When Tn5 cuts an accessible chromatin locus it inserts adapters separated by 9bp, see Figure 4. This means that to have the read start site reflect the centre of where Tn5 bound, the reads on the positive strand should be shifted 4 bp to the right and reads on the negative strand should be shifted 5 bp to the left as in Buenrostro et al. 2013.

Figure 4. Nextera Library Construction.
../../../_images/NexteraLibraryConstruction.jpg

Genrich

Genrich can apply the read shifts when ATAC-seq mode -j is selected.

mkdir ../genrich
cd ../genrich

# we link the pre-processed bam file
ln -s ../bam/SRR891268_hg38.bowtie2.q30.sorted.noM.rmdup.bam


# in case not already loaded
module load bioinfo-tools
module load samtools/1.8

# sort the bam file by read name (required by generich)
samtools sort -n -o SRR891268_hg38.nsort.bam -T sort.tmp SRR891268_hg38.bowtie2.q30.sorted.noM.rmdup.bam


/sw/courses/epigenomics/ATACseq_bulk/software/Genrich/Genrich -j -t SRR891268_hg38.nsort.bam  -o SRR891268_genrich.narrowPeak

The output file produced by Genrich is in ENCODE narrowPeak format, listing the genomic coordinates of each peak called and various statistics. You are already familiar with this format from the tutorial on ChIP-seq data processing.

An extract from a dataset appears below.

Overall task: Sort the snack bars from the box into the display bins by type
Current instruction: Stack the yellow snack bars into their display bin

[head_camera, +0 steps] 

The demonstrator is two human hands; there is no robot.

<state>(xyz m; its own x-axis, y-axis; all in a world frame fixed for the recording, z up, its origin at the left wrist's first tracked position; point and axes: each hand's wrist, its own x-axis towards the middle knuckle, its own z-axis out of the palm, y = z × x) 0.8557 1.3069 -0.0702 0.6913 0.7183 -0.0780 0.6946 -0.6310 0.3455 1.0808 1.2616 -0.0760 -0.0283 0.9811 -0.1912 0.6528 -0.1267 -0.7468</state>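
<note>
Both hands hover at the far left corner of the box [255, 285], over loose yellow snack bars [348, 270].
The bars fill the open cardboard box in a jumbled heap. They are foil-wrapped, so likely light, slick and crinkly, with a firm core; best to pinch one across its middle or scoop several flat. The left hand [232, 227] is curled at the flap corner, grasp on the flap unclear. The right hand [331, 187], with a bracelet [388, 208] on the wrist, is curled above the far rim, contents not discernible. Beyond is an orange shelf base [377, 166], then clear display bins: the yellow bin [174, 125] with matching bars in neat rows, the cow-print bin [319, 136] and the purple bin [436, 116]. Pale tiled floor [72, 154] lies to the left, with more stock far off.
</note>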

chr start end name score strand signalValue pValue qValue peak

signalValue - Measurement of overall (usually, average) enrichment for the region.
pValue - Measurement of statistical significance (-log10). Use -1 if no pValue is assigned.
qValue - Measurement of statistical significance using false discovery rate (-log10). Use -1 if no qValue is assigned.

How many peaks were detected?

wc -l SRR891268_genrich.narrowPeak
130617 SRR891268_genrich.narrowPeak

Unfortunately, Genrich does not work very well with our small training dataset (every covered region is called a peak). This is because most of the data is on chr22 whereas the background model was built on the whole genome (Genrich consideres length of all reference seqences included in bam header).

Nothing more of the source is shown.